我母亲生于上个世纪一九二六年济南东郊章丘城一个富裕的书香门第之家,父辈及兄长大都在外经商。大排行兄弟姊妹十三个(5男8女),母亲在姊妹中最小,父母娇惯哥哥姐姐宠着度过了无忧无虑的少女时代,环境的熏陶陶冶出母亲的大家闺秀气质,曾做过三年的学堂教书先生,写的一笔好书法。父母之命媒妁之言二十岁时嫁给了我的父亲,从此便一步一步陷入了苦难。
沿着母亲娘家村东的古漯河顺水向北4公里转弯处便是我的家,隋末王薄起事所在地——长白山脚一个依山傍水的古山村,我的祖先可以追朔到元朝至正年前吴王张士诚,我的高祖韩象鼎是清道光一十六年进士,父亲也是少年得志在外经商。父母成家时爷爷早已过世,奶奶带着两个年幼的姑姑依靠田租度日,奶奶是个颇有心计的旧式女人,摆架子要面子会享受。母亲自然担当起全家的所有家务,伺候老人.做饭(家中还有雇工).洗衣......。以后家庭被划为地主,父亲右派言论劳教回乡务农,家庭境况可想而知。母亲生产队劳动之余还有承担家庭的所有家务。随着大哥的诞生,母亲逐渐有了笑声和盼望。大哥尚不懂事时的一年夏季的一天天降暴雨,山水夹着泥沙奔流而下,淹没了桥梁。母亲劳动归来被洪水冲入足有五米深的河水中,奇妙的是不知不觉中莫名奇妙的上了岸,母亲奇迹般的生还(洪水季节河水足有20米宽,母亲不会水,即使会水生还的可能性几乎为零),奶奶很迷信为此还烧香拜佛。
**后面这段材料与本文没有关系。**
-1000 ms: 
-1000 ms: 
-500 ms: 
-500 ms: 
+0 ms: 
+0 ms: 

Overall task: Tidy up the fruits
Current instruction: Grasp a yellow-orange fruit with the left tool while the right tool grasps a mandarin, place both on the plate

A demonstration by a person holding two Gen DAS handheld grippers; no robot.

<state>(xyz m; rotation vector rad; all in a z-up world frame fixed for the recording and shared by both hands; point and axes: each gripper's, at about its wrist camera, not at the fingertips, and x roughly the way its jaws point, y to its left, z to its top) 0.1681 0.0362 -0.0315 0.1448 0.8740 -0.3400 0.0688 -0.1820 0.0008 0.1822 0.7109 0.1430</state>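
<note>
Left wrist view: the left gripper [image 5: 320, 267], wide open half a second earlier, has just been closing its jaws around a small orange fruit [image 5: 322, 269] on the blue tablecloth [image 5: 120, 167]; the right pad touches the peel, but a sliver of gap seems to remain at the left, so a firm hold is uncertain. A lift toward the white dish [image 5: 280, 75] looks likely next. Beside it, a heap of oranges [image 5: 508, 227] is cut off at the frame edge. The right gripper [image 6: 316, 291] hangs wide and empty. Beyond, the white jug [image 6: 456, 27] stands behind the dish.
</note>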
以后又相继生下了我和弟弟,在弟弟一岁那年春节天气特别的冷,母亲哮喘很严重,奶奶把自己珍藏的糖浆让母亲喝下,喝下后疼痛不止在床上打滚浑身流汗不止,送镇医院时已昏迷不醒。经济南医院化验,原来母亲是误服硫酸。感谢神!母亲竟奇迹般的转危为安!
以后父亲落实政策,家庭状况逐渐好转。弟弟在2公里外的章丘一中读书时母亲已近六十岁,还能坚持每周两次送饭(煎饼窝头咸菜之类),真是神的奇妙!弟弟以后大学硕士博士出国留学,母亲的功绩是最大的。
多年的劳累,精神身体的双重压力,母亲身体状况越来越差,2000年后随着弟弟的赴美留学,生活已经不能自理,每年都要去省中医住院。以后弟弟越洋电话传来了福音,母亲决志信靠了主耶稣,生命从此有了改变。
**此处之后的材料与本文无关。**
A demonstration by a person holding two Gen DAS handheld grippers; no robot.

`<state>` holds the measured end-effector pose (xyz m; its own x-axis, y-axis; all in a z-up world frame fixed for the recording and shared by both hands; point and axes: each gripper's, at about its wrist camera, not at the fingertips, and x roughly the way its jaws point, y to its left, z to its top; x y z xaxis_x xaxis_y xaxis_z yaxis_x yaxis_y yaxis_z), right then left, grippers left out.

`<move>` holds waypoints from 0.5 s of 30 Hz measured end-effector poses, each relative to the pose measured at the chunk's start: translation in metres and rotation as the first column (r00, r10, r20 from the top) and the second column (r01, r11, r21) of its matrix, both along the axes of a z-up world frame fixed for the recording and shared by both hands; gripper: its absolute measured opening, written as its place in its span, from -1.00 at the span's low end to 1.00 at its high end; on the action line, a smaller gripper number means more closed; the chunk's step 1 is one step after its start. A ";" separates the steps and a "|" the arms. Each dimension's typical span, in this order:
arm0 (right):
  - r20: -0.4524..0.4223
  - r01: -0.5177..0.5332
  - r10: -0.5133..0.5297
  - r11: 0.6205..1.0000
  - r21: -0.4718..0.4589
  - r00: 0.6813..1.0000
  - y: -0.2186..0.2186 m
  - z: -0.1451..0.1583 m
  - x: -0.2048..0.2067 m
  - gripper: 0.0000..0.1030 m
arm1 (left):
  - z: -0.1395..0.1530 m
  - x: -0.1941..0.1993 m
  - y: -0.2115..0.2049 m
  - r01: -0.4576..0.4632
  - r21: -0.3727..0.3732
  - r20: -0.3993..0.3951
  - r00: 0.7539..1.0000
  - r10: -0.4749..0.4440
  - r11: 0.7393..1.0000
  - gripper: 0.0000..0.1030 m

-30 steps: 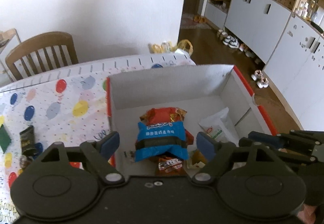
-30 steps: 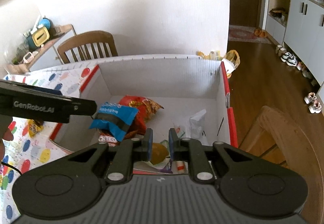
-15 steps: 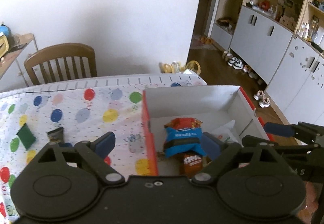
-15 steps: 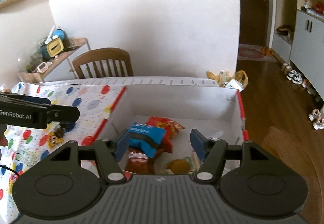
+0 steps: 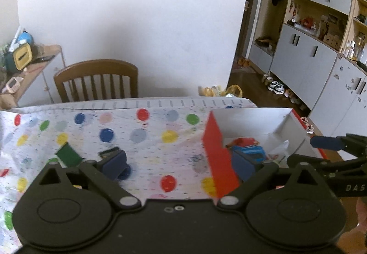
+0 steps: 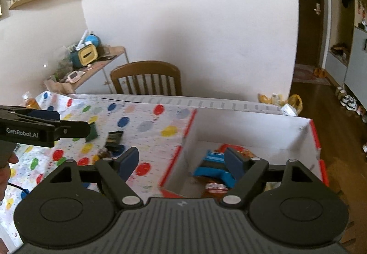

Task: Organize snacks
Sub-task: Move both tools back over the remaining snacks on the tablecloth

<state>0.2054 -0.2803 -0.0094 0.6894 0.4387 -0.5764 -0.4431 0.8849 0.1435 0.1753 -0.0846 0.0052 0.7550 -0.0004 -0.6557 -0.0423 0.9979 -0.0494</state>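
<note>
Snacks are partly sorted: several already lie in the box (image 6: 250,130), the red-edged white carton that serves as the landmark, and a few are still out on the counter (image 5: 146,139) to its left.

Farthest left of the box, on the balloon-print cloth, lies a flat green packet (image 5: 68,154). Nearer the box sits a dark packet (image 6: 114,137), with another small wrapped piece just in front of it, too blurred to name. More small bits show at the cloth's left edge, unclear. These look like what is left to move.

Between those loose packets and the box hangs the left claw (image 5: 181,163), its blue pads standing wide apart after just opening further, nothing between them; one pad lies over the cloth, the other over the box's red left wall.

Inside the box, a blue packet (image 6: 213,168) lies on top of a red bag (image 6: 240,150), a small red-and-white wrapper just in front of them, and a white bag (image 5: 281,148) toward the right wall.

Over the box's near-left corner hangs the right claw (image 6: 183,161), jaws apart and empty, having just been opening.

Judging by this, the job seems well under way but unfinished: both claws are free, and the loose packets left of the box seem the next to collect.
</note>
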 end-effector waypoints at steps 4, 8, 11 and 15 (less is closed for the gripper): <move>0.005 -0.015 0.015 1.000 -0.003 1.000 0.028 0.002 -0.008 0.59 | 0.001 -0.011 0.029 -0.016 -0.007 0.011 1.000 0.016 1.000 0.94; 0.005 -0.024 0.024 1.000 -0.015 1.000 0.057 0.000 -0.013 0.60 | 0.001 -0.021 0.057 -0.032 -0.003 0.021 0.999 0.032 0.999 0.99; 0.005 -0.026 0.026 0.999 -0.028 1.000 0.077 -0.004 -0.016 0.65 | -0.001 -0.026 0.077 -0.047 0.008 0.026 0.999 0.047 0.999 0.99; -0.010 -0.029 0.029 0.999 -0.033 1.000 0.102 -0.011 -0.017 0.66 | -0.008 -0.026 0.105 -0.075 0.001 0.012 0.997 0.075 0.997 0.99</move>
母亲一生很聪明,至死不糊涂。在省中医抢救中心住院期间的一天深夜,窗外有一身穿红衣手提灯笼的女人在向母亲召唤。卧床靠吸氧呼吸的母亲竟奇迹般的越过两个病床跳上了窗台,待大哥发觉后才把母亲抱上病床,把病房的病人家属及护士们都惊呆了。真是不可思议,母亲最终战胜了病魔出院。母亲2006年80岁去世,走时很安详。